Records drawn from a dataset
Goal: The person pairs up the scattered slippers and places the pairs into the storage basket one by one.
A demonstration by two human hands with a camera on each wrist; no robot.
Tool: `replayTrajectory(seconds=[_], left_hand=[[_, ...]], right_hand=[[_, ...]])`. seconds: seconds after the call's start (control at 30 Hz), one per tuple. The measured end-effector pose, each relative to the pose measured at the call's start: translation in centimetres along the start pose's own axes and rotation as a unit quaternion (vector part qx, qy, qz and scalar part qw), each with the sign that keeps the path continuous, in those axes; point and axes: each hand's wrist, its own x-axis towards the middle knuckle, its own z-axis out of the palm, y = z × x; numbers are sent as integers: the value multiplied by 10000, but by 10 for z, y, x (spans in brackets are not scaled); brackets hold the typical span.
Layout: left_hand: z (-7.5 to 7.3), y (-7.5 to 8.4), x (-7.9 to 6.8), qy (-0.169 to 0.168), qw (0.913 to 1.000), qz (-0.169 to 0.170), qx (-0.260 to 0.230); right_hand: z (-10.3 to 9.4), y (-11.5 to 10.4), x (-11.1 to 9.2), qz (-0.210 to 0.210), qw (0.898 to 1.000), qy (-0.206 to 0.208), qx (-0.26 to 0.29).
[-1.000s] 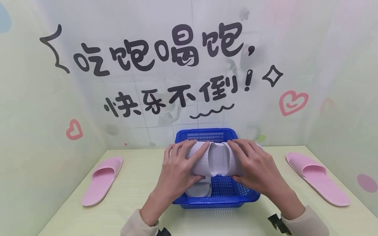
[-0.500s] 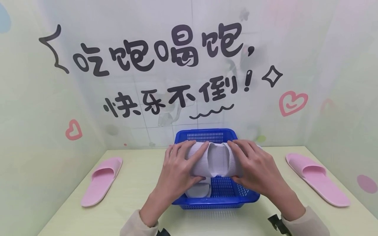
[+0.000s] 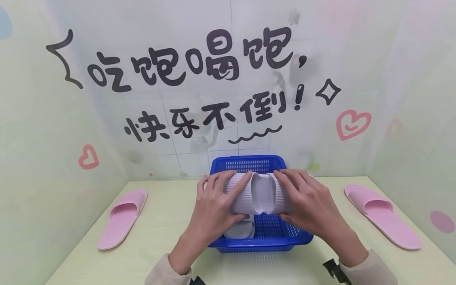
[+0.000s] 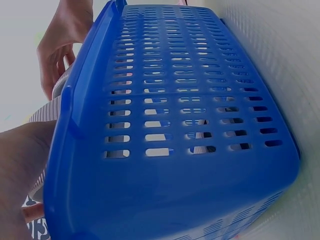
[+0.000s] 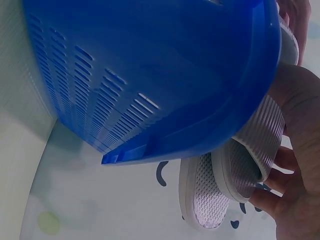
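Both hands hold a pair of pale grey-white ribbed slippers [image 3: 263, 194] above a blue plastic basket [image 3: 263, 246]. My left hand [image 3: 213, 198] grips the left part, thumb below and fingers over the ribbed strap. The right part is held the same way by my right hand [image 3: 310, 198]. In the right wrist view two overlapping slipper ends [image 5: 205, 195] stick out past the basket rim, one with a textured sole. Inside the basket, at the front left, lies another white slipper [image 3: 240, 230], partly hidden by the left hand.
A pink slipper [image 3: 122, 219] lies on the table at the left, toe pointing away. Its mate, another pink slipper [image 3: 382, 217], lies at the right. Behind the basket rises a pale wall [image 3: 160, 162] with black lettering, and side walls flank the table [image 3: 171, 194].
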Motion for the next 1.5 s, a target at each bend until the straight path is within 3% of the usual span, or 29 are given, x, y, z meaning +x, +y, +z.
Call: replayTrajectory(seconds=[0.2,0.53,1.5], left_hand=[[-1,-1,1,23,9998,166,-73],[-1,0,0,-8,10000,54,44],[-2,-2,0,143,9992,377,-46]], right_hand=[[0,0,0,-9,10000,-11,86],[1,-2,0,-16,10000,8,-37],[6,-7,-1,-67,9996,-179,-222]])
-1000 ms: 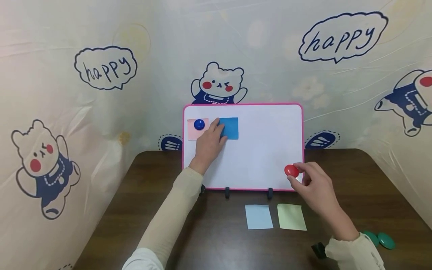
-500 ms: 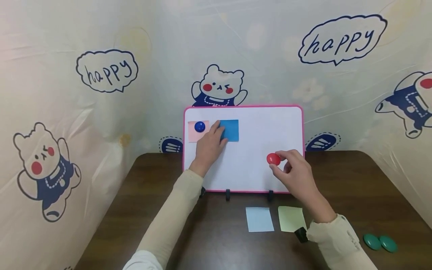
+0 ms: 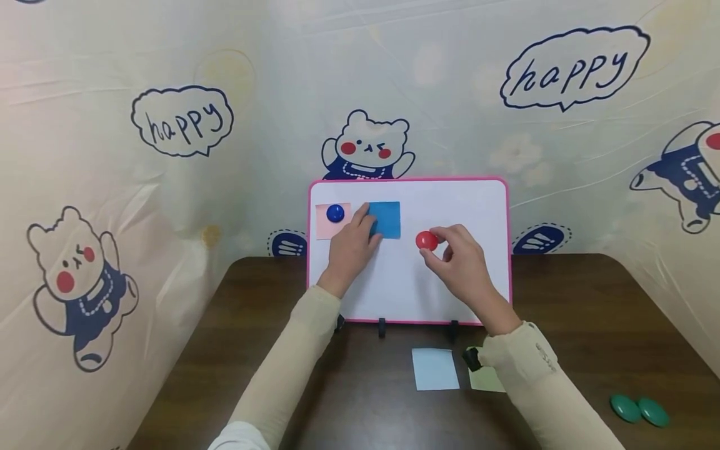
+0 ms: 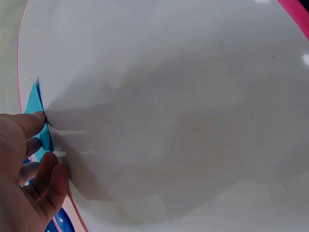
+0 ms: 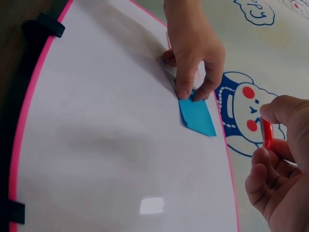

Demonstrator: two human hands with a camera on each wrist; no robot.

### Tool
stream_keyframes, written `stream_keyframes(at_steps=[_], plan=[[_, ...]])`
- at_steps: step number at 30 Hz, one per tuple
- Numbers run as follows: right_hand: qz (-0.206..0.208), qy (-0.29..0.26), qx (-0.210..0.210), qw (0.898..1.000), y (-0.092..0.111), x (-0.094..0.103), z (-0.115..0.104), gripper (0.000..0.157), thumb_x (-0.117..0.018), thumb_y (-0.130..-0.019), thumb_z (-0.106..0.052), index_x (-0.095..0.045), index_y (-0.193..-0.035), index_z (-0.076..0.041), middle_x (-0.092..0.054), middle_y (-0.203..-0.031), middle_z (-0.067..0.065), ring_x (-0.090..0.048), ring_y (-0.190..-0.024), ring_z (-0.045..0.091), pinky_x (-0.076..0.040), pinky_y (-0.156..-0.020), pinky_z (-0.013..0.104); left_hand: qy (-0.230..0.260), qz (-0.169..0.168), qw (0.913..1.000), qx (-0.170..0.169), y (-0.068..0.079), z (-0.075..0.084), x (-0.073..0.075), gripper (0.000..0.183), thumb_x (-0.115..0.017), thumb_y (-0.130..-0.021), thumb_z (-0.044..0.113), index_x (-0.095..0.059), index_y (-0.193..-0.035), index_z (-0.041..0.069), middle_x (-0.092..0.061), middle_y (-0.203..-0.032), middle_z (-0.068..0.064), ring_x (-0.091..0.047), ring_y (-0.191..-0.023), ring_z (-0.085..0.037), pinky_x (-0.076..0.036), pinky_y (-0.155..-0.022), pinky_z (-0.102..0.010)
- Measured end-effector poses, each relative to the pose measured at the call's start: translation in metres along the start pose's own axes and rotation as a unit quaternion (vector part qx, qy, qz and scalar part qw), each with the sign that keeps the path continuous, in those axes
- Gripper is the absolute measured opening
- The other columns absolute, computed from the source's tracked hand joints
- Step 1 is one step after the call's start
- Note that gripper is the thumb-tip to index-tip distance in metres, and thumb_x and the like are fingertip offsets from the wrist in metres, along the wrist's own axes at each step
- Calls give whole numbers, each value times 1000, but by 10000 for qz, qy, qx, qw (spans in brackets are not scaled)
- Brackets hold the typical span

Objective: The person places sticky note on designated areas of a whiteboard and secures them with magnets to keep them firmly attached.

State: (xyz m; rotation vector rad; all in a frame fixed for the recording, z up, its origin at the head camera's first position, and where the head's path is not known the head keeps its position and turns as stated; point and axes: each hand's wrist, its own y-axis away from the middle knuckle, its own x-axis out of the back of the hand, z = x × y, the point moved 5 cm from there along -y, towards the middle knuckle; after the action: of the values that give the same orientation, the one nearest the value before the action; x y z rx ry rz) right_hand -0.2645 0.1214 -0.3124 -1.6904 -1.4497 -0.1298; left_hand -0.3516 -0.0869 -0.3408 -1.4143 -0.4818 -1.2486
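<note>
On a white board with a pink rim (image 3: pixel 388 284), a blue sticky note (image 3: pixel 388 220) lies near the top left. The left hand (image 3: pixel 350 247) presses it to the board with thumb and fingertips at its left part; its lower edge curls out in the right wrist view. Left of it, a round blue magnet (image 3: pixel 335 213) sits on a pink sticky note (image 3: pixel 323 229). Between thumb and fingers, the right hand (image 3: pixel 464 262) pinches a round red magnet (image 3: pixel 425 240), held in front of the board to the right of the blue note, its edge showing in the right wrist view (image 5: pixel 267 133).
The board stands on dark feet (image 3: pixel 382 328) on a brown table (image 3: pixel 259 294). In front lie a light blue note (image 3: pixel 435 370) and a green note (image 3: pixel 486 379), partly behind the right sleeve. Two green magnets (image 3: pixel 625 408) lie at the right. A printed curtain (image 3: pixel 270 94) hangs behind.
The right hand has carried the red magnet left and up across the board toward the blue note. The left hand has stayed at the note.
</note>
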Motion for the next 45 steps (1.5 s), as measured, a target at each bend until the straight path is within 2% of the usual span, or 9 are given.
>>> stream_keyframes(at_steps=[8,14,20,26,34,39,45], plan=[[-72,-100,116,9999,-25,-25,-6,50,-85,-82,-15,-65,-126,-4,-60,-111,10,-58,-80,24,-57,-68,37,24,-10,10000,62,1,0,0,37,-67,-99,34,-63,-127,9,-37,-159,-9,-71,-94,-24,-57,-81,-31],[-284,-87,-74,9995,-43,-46,-8,49,-82,-86,-18,-63,-129,-4,-57,-112,10,-57,-87,23,-57,-74,36,13,-69,10000,23,1,1,-1,37,-67,-99,34,-64,-126,9,-37,-160,-9,-71,-95,-23,-57,-81,-31],[-488,131,-348,9981,-59,-67,-6,47,-75,-93,-24,-61,-133,-3,-55,-114,11,-55,-92,22,-56,-81,35,-38,-33,10000,-25,-1,0,-4,37,-66,-99,34,-64,-126,9,-38,-159,-10,-69,-83,-20,-57,-76,-29],[-490,150,-667,9965,-68,-78,-2,50,-73,-95,-26,-58,-137,-2,-53,-115,11,-55,-97,22,-55,-86,35,-83,-91,9999,-11,-1,1,-3,34,-63,-101,32,-63,-128,10,-37,-160,-8,-70,-91,-21,-57,-78,-29],[-471,185,-890,9947,-79,-89,3,52,-71,-96,-28,-57,-139,-2,-54,-121,14,-56,-111,26,-51,-98,39,-102,-16,9999,-4,0,0,-1,30,-62,-102,26,-64,-129,12,-39,-158,-9,-70,-87,-20,-56,-68,-27],[-477,365,-1042,9927,-85,-95,6,52,-70,-97,-31,-56,-140,-4,-53,-123,14,-56,-113,26,-49,-100,39,-120,-2,9999,-13,-1,1,0,31,-61,-102,25,-63,-130,12,-39,-158,-9,-69,-84,-19,-54,-64,-25],[-458,630,-1185,9899,-85,-102,6,53,-70,-97,-33,-55,-139,-5,-52,-123,13,-57,-111,27,-50,-99,40,-149,-35,9999,-33,2,1,1,31,-60,-103,25,-63,-131,11,-40,-158,-9,-70,-87,-20,-55,-65,-25]])
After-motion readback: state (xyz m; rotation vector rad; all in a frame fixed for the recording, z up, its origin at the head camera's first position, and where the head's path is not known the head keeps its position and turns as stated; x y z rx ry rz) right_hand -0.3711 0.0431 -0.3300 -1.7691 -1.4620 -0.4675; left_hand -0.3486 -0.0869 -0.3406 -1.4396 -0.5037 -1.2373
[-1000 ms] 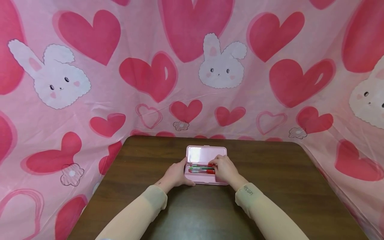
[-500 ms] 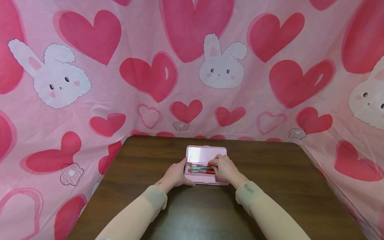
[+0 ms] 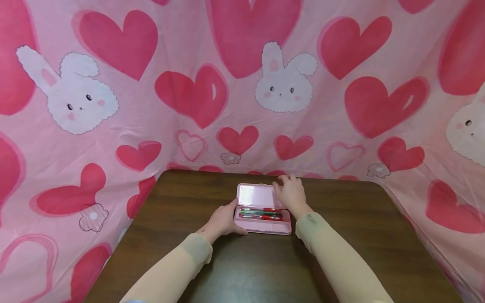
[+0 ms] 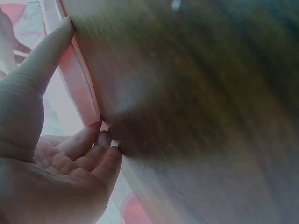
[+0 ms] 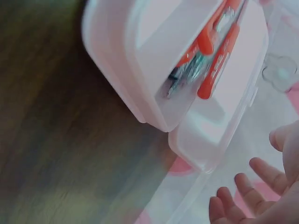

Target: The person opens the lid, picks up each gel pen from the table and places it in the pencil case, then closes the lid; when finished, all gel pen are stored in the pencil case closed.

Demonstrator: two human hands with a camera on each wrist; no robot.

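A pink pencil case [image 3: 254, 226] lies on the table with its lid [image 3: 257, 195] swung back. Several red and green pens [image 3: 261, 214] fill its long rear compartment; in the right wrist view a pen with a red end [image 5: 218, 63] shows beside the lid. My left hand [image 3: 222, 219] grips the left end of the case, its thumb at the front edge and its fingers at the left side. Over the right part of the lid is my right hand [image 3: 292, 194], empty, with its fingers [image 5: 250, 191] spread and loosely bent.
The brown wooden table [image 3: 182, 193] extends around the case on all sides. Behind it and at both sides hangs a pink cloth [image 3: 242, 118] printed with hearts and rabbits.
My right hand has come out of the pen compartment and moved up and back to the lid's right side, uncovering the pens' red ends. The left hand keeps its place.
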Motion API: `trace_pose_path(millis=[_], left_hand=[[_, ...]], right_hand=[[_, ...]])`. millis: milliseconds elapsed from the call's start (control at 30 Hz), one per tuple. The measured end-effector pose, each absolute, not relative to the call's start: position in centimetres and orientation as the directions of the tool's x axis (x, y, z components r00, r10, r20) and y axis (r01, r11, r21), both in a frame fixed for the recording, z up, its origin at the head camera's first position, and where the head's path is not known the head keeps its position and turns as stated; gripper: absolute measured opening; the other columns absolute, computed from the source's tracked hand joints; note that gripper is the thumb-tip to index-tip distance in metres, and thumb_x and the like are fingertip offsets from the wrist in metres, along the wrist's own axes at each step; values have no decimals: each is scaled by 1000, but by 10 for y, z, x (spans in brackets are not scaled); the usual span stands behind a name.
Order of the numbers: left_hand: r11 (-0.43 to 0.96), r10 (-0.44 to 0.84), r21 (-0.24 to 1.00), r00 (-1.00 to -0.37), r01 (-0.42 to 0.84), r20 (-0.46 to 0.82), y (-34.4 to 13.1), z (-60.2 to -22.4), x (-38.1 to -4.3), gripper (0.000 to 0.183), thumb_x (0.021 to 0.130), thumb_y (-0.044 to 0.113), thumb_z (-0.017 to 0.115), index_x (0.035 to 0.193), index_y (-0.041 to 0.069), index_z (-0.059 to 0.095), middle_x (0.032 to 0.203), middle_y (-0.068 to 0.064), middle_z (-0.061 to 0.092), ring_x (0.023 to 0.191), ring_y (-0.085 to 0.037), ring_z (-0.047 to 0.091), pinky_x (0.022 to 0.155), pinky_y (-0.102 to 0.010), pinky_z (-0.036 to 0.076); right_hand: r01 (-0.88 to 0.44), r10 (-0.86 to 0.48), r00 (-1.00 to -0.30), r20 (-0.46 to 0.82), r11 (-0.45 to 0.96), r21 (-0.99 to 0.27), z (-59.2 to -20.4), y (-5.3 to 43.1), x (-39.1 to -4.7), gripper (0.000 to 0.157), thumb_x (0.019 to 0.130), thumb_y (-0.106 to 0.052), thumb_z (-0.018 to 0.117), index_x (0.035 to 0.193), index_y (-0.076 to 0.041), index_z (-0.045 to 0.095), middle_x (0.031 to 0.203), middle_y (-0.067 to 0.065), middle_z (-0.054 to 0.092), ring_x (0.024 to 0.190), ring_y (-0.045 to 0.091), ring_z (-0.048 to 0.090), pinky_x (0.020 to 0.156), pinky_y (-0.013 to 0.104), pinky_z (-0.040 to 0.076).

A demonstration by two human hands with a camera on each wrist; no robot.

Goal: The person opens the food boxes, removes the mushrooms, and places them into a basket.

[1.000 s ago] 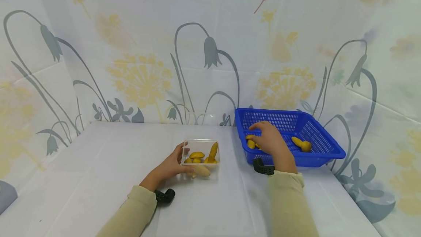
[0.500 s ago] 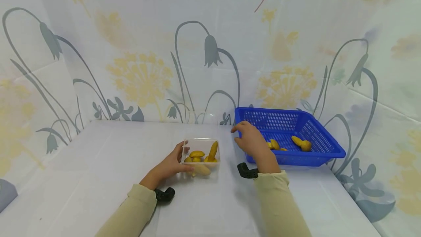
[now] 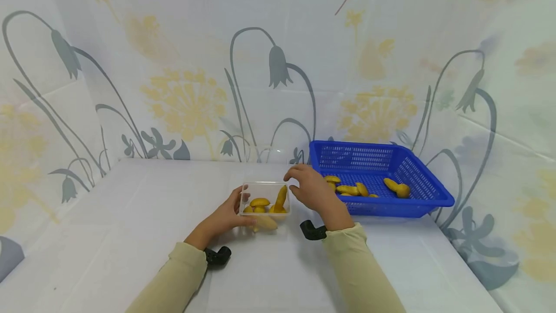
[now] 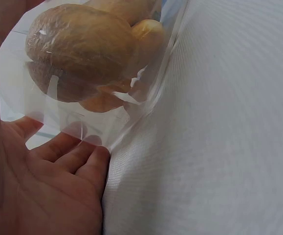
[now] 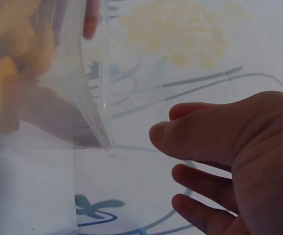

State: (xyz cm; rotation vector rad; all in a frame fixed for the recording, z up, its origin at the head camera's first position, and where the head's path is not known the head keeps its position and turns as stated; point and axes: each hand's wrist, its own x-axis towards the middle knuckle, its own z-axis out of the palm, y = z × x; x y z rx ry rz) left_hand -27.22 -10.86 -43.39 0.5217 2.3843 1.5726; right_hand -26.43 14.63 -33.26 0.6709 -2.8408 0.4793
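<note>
A clear plastic box (image 3: 265, 186) stands on the white table with several yellow mushrooms (image 3: 259, 202) inside. Its transparent lid (image 3: 266, 150) is raised at the back. My left hand (image 3: 223, 215) grips the box's left side, thumb at the front and fingers round the far side. Through the wall in the left wrist view, a rounded mushroom cap (image 4: 82, 49) shows close to the fingertips. My right hand (image 3: 312, 190) is just right of the box, fingers loosely bent. Nothing is between its thumb (image 5: 190, 137) and fingers in the right wrist view.
A blue plastic basket (image 3: 423, 211) stands to the right, near the patterned backdrop. Several yellow mushrooms (image 3: 347, 190) lie at its left, and another mushroom (image 3: 397, 188) lies further right in it. My right forearm (image 3: 358, 264) reaches across in front of the basket.
My right hand has come out of the blue basket and moved left to the box, uncovering the mushrooms at the basket's left. The left hand and the box have stayed in place.
</note>
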Motion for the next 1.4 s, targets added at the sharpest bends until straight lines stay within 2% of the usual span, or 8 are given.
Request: trace_pose_path(millis=[100, 300, 467, 700, 1000, 1133, 1400], left_hand=[[362, 416, 917, -910, 165, 0, -109, -433, -275, 107, 77, 34, 82, 155, 18, 11, 158, -16, 27, 149, -30, 21, 120, -51, 22], [368, 424, 913, -906, 173, 1, -109, -432, -273, 106, 78, 37, 81, 155, 18, 10, 159, -16, 27, 149, -31, 22, 119, -51, 22], [377, 415, 911, -910, 170, -2, -110, -436, -272, 106, 78, 38, 80, 155, 19, 10, 159, -16, 26, 149, -30, 21, 119, -51, 23], [372, 420, 910, -907, 182, 10, -110, -437, -274, 105, 78, 36, 80, 155, 19, 10, 159, -16, 27, 149, -30, 20, 119, -51, 23], [363, 427, 914, -904, 182, 10, -109, -436, -273, 105, 79, 32, 80, 155, 17, 10, 158, -17, 27, 149, -31, 22, 119, -52, 23], [356, 431, 915, -902, 190, 20, -109, -436, -273, 105, 79, 33, 80, 155, 17, 10, 158, -17, 27, 149, -32, 22, 119, -53, 23], [359, 438, 912, -898, 200, 25, -110, -436, -272, 107, 78, 34, 80, 155, 16, 9, 158, -17, 27, 149, -31, 21, 119, -52, 22]], right_hand=[[-520, -475, -852, 219, 817, -249, -333, 140, -267, 19, 92, -9, 64, 109, -16, 69, 127, 4, 62, 118, 25, 58, 101, 41, 50], [-562, -561, -826, 51, 816, -137, -333, 123, -274, 24, 93, -9, 61, 113, -19, 70, 124, -3, 64, 112, 18, 59, 99, 35, 51], [-584, -587, -807, -70, 810, -51, -326, 113, -277, 25, 91, -9, 65, 114, -17, 71, 120, -2, 66, 107, 17, 60, 98, 33, 51], [-564, -554, -807, -205, 826, -16, -320, 105, -280, 26, 87, -12, 71, 113, -15, 73, 112, 1, 70, 96, 15, 62, 94, 31, 53], [-570, -543, -802, -249, 820, 44, -318, 102, -279, 23, 89, -12, 69, 111, -14, 73, 107, -1, 71, 96, 15, 62, 93, 31, 53], [-594, -558, -790, -253, 799, 93, -320, 101, -281, 20, 89, -13, 69, 108, -15, 74, 104, -1, 71, 91, 14, 60, 91, 30, 53], [-651, -601, -755, -263, 734, 192, -329, 97, -285, 7, 89, -17, 70, 91, -18, 77, 78, -6, 66, 72, 13, 55, 73, 23, 54]])
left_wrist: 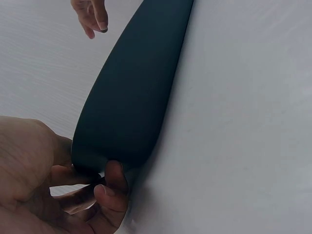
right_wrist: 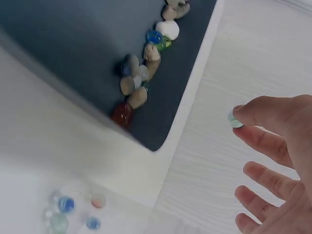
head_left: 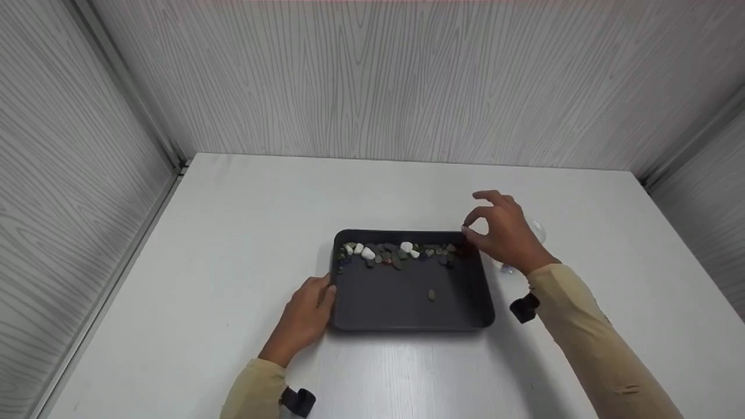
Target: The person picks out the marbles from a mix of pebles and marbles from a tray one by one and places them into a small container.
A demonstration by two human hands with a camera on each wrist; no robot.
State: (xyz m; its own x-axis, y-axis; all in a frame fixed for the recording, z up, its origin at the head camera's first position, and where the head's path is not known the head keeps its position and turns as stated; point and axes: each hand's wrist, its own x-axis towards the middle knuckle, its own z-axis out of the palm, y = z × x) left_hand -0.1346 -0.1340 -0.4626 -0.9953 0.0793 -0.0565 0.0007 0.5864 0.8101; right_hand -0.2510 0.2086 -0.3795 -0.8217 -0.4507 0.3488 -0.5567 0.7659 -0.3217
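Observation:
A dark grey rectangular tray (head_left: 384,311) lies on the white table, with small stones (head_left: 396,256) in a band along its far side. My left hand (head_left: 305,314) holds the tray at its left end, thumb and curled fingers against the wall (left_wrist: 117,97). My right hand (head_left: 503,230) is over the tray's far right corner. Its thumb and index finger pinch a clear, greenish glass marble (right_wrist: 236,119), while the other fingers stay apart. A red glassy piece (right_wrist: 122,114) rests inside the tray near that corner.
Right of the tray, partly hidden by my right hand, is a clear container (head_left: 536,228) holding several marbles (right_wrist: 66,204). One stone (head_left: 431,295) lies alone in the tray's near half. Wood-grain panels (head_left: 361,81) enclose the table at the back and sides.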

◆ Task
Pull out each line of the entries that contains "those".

◆ Response to the task
Tool: `replayTrajectory(seconds=[_], left_hand=[[_, ...]], right_hand=[[_, ...]])`. seconds: seconds after the call's start (control at 30 Hz), one per tuple. The measured end-effector pose, each relative to the pose measured at the call's start: translation in centimetres along the start pose's own axes and rotation as a unit quaternion (vector part qx, qy, qz and scalar part qw), each with the sign that keeps the path continuous, in those axes; point and axes: each hand's wrist, its own x-axis towards the middle knuckle, its own z-axis out of the palm, y = z × x; numbers are sent as integers: the value multiplied by 10000, but by 10 for z, y, x (spans in brackets are not scaled); brackets hold the typical span.
- Measured end-effector poses, each relative to the pose measured at the call's start: translation in metres along the start pose's own axes and rotation as a unit quaternion (vector part qx, qy, qz and scalar part qw), each with the sign that keeps the path continuous, in those axes

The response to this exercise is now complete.